To some extent yes. Like yeah never seen a BS integration engineer and I have seen and with rare exception every BS person I have ever seen was a sustaining grunt. But at least in my experience there thin films/metals/planar/metro all seemed similar in educational make up to the etch department (very few BS people a decent bit of MS and a plurality of PhDs).
In 2021 when labor demand exceeded supply, my fab began a program for technicians with AS degrees to advance to process ownership, and this program still exists.
At my first company there was a long standing policy of never hiring any engineer without a PhD and then when that same labor shortage happened they first began allowing MS engineers for basic production engineers and BS engineers for night shift engineers. Then later it relaxed to a more industry standard (at least based on the job postings you see about and all of the backgrounds of the various teams I interviewed at back in the past) BS and MS can do everything that isn't integration or R&D as long as you put in 5x or 10x the time to get there and seeing a smattering of PhD/MS/BS entry level grunt engineers. But of course your mileage may have varied.
Community colleges in big fab-operating metros, like Maricopa County and Travis County have AS training programs which are just fabulous for entry level technicians. Even some high schools have pretty incredible programs. Paul2 has mentioned one of the problems though--pay is not as high, so these non-college track, but really well-prepared people, they tend to be in high demand many places, and semi jobs aren't as appealing, because so much of it is drone work.
This is great advice. For anyone looking for a technician job who doesn't have prior mechanical experience or a military background in the US. Be it Oregon, Idaho, NM, Arizona, Texas, and presumably even NY there are tons of great programs to get you a leg up.

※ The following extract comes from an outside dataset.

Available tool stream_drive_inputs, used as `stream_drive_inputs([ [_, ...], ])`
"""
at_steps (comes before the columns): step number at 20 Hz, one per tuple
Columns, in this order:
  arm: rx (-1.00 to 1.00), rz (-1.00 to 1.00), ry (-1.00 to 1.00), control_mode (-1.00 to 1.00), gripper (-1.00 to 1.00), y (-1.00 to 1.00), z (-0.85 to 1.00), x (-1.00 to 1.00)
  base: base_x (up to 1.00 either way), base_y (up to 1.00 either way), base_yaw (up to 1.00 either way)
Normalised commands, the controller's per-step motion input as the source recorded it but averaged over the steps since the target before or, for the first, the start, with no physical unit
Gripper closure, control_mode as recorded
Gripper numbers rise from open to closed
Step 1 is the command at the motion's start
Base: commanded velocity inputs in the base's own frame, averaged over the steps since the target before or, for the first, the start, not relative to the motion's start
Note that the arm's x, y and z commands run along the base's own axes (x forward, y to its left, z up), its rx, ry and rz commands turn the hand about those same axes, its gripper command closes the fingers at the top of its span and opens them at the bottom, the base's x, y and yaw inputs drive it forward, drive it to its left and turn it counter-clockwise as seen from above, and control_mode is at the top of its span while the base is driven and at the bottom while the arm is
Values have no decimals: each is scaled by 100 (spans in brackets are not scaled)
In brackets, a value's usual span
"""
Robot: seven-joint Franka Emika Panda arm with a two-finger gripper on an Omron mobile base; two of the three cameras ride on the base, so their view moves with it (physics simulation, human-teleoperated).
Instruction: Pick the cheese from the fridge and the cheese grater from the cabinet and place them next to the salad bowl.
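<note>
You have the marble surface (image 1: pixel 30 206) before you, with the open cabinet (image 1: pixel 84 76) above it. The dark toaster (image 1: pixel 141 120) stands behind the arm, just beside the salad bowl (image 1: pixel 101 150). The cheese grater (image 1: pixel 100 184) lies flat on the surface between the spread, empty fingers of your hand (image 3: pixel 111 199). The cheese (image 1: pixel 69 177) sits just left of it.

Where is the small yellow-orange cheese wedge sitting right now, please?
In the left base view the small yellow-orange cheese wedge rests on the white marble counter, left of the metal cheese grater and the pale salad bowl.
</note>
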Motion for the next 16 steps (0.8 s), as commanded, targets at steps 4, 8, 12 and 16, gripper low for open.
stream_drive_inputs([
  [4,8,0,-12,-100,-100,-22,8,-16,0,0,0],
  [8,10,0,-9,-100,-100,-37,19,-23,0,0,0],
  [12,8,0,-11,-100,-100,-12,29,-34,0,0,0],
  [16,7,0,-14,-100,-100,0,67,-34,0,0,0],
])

But it does kind of fly in the face of the original idea of getting in with no degree. As for the pay, I don't think technician pay with some kind of degree or decent experience is too bad. They made around what I made as an entry level engineer, and some techs made far far more than me if they wanted to put in extra days and or had a lot of experience). But yeah no degree 0 year experience technicians make very little money. Better than like Walmart money, but also well below US average pay.